(Work item):
The listing needs restating word for word.

########

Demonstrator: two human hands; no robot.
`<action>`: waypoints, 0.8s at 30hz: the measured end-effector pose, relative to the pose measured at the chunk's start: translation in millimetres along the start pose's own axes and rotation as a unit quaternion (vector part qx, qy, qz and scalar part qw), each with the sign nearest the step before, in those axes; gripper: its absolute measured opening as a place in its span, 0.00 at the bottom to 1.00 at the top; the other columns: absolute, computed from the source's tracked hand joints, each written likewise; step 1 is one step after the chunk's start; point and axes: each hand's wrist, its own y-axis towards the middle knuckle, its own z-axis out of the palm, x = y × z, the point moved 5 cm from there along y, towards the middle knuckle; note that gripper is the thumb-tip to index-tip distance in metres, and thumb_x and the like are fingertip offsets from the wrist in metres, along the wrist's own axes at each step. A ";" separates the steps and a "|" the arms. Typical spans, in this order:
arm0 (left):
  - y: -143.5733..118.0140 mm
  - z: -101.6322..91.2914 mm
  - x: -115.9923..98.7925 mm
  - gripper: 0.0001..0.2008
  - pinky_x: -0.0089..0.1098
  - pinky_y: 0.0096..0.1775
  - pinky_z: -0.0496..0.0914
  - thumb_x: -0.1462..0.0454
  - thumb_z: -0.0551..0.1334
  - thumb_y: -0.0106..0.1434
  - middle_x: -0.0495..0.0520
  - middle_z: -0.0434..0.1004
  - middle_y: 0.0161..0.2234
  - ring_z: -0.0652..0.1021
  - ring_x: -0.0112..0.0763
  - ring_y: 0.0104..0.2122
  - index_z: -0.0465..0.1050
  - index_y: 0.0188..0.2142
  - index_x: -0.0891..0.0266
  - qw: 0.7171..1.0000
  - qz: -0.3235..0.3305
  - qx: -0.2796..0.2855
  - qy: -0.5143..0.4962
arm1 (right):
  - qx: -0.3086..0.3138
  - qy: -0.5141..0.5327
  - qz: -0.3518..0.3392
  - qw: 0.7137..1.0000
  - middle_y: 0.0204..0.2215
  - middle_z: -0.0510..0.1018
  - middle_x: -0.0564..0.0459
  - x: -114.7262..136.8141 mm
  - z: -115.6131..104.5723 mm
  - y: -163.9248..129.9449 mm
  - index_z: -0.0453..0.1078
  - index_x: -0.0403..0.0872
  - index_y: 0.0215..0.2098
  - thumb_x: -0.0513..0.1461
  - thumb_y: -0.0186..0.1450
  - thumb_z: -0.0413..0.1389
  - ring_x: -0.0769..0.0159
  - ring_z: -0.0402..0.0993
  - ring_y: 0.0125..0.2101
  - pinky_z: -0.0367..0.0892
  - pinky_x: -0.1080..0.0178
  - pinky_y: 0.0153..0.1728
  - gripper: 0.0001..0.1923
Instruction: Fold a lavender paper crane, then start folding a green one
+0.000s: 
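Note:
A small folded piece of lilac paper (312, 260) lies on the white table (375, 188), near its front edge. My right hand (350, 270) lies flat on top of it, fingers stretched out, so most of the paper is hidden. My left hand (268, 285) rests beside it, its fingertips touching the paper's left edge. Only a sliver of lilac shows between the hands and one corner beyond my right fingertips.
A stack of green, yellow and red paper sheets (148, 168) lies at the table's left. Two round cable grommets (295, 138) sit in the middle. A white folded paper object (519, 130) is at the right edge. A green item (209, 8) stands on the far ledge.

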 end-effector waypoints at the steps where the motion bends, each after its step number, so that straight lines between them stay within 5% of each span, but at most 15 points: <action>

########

(Your solution):
Demonstrator: two human hands; no robot.
`<action>`: waypoints, 0.8s at 30hz: the measured end-effector pose, relative to the pose measured at the chunk's start: translation in millimetres along the start pose's own axes and rotation as a unit quaternion (vector part qx, qy, qz and scalar part qw), each with the sign nearest the step before, in those axes; gripper: its absolute measured opening as a place in its span, 0.00 at the bottom to 1.00 at the top; the other columns: absolute, computed from the source's tracked hand joints, each written likewise; step 1 is one step after the chunk's start; point and axes: each hand's wrist, its own y-axis towards the middle knuckle, its own z-axis out of the palm, x = y × z, the point moved 5 cm from there along y, towards the middle knuckle; note that gripper is the thumb-tip to index-tip distance in metres, and thumb_x and the like are fingertip offsets from the wrist in metres, along the wrist's own axes at each step. A ";" separates the steps and a "|" the arms. Typical spans, in this order:
arm0 (left):
  - y: -143.5733..118.0140 mm
  - z: -101.6322..91.2914 mm
  - x: -115.9923..98.7925 mm
  - gripper: 0.0001..0.2008
  - pinky_x: -0.0089..0.1098
  - pinky_y: 0.0096..0.1775
  - pinky_z: -0.0496..0.0914
  - thumb_x: -0.1462..0.0454
  - thumb_z: -0.0551..0.1334
  - thumb_y: -0.0106..0.1434
  - middle_x: -0.0495..0.0520
  - middle_z: -0.0434..0.1004
  - middle_y: 0.0161..0.2234
  - ring_z: -0.0652..0.1021
  - ring_x: -0.0112..0.0763
  - ring_y: 0.0104..0.2122
  - index_z: -0.0465..0.1050
  - index_y: 0.0188..0.2142
  - index_x: -0.0891..0.0266
  - qw: 0.7171..1.0000
  - qz: -0.3235..0.3305
  - qx: -0.2796..0.2855
  - qy: -0.5143..0.4962
arm1 (right):
  - qx: -0.3086..0.3138
  - qy: -0.5141..0.5327
  - qz: -0.3518..0.3392
  - qw: 0.7137..1.0000
  - middle_y: 0.0204..0.2215
  - middle_z: -0.0510..0.1018
  - middle_x: -0.0564..0.0459
  - x: -114.7262..136.8141 mm
  - z: -115.6131..104.5723 mm
  - y: -163.9248..129.9449 mm
  - index_z: -0.0453..0.1078
  - index_x: -0.0403..0.0872
  - index_y: 0.0215..0.2098
  - thumb_x: -0.0513..0.1461
  - thumb_y: -0.0186..0.1450
  - thumb_z: -0.0413..0.1389
  - ring_x: -0.0769..0.0159
  - ring_z: -0.0402..0.0993
  - ring_y: 0.0125..0.2101
  - pinky_z: -0.0367..0.0892
  - pinky_x: -0.1080..0.0178
  - pinky_y: 0.0153..0.1728
  - gripper: 0.0001..0.1923
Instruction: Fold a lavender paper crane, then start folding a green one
+0.000s: 
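Note:
A small folded piece of lilac paper (312, 260) lies on the white table (375, 188), near its front edge. My right hand (350, 270) lies flat on top of it, fingers stretched out, so most of the paper is hidden. My left hand (268, 285) rests beside it, its fingertips touching the paper's left edge. Only a sliver of lilac shows between the hands and one corner beyond my right fingertips.
A stack of green, yellow and red paper sheets (148, 168) lies at the table's left. Two round cable grommets (295, 138) sit in the middle. A white folded paper object (519, 130) is at the right edge. A green item (209, 8) stands on the far ledge.
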
 end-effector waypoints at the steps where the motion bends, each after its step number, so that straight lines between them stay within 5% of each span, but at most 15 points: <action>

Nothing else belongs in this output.